Firstly, it may interest you to know that there is a radio play coming up on BBC -
" The Escort's Tale " which will be broadcast on Monday 7th March at 2pm on BBC Scotland. You may notice some subtle similarities with this writer. *cough*
Secondly I'm doing a piece for a BBC breakfast show about the current increase in women and men turning to prostitution as a way of financing their studies. I have asked that my bit be pre-recorded, sorry but I don't do mornings and I'm also worried that the worst bout of nerves will hit and I'll go blank. I'll let you know when it's going to be aired - I myself will be hiding under the duvet with a cat or two.
Lastly, I would like to indulge in a bit of a rant. On my Adultwork page I have a section marked "Availability Diary", it's there FOR A REASON. I am busier than ever, tonight I am in Glasgow, Thursday I am in Perth and on Friday I am off to Yorkshire for the weekend. You'd wonder then, why I still get the calls - " Can I see you for half an hour th'noo ?" NO YOU FECKING WELL CAN'T. I don't do half hours in Glasgow anyway, only on tour, which they'd know if they'd read the feckin' profile properly, and I also say that I need notice, since on awakening I look more like "The Living Dead" than anything approaching desirable.

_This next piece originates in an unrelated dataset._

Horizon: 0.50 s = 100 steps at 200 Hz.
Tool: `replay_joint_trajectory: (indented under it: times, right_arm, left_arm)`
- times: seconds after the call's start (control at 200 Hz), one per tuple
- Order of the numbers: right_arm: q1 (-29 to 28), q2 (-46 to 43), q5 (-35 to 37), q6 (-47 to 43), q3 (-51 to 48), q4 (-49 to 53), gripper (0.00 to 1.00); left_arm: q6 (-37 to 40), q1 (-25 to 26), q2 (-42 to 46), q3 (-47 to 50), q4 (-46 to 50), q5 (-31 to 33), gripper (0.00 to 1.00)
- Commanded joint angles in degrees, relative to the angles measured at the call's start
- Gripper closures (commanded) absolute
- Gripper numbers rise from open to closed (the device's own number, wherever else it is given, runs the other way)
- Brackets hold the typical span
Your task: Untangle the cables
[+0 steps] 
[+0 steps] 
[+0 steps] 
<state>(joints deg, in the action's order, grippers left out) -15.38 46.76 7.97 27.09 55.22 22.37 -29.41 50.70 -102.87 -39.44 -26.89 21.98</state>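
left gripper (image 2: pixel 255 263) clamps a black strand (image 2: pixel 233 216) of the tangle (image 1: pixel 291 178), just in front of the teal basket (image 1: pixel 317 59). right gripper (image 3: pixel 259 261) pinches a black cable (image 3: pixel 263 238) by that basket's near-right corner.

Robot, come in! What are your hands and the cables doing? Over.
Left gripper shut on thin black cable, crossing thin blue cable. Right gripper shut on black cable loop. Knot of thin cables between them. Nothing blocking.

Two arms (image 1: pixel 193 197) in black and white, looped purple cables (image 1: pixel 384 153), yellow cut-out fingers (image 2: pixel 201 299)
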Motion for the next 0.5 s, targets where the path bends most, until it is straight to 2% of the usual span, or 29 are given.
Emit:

Speaking of desirable, I've said it before and I'll say it again - this is a very bitchy industry. The latest crop of whispers have reached my ears, started as usual by a couple of ladies with the emotional maturity and intellectual ability of a reduced price limp Asda cabbage. Ladies, I'd like to invite you to remove your Primark stockings and stick them in your foul mouths, no-one is interested in your inane mutterings anyway. Bitch on, because at the end of the day the only people who have become known as those who act in a bitchy, self-defeating or significantly counterproductive way are your good selves. The rest of us point and laugh.
On that note I have a dinner date to get ready for, I'm off to wrestle my last remaining seamed stocking from girl cat.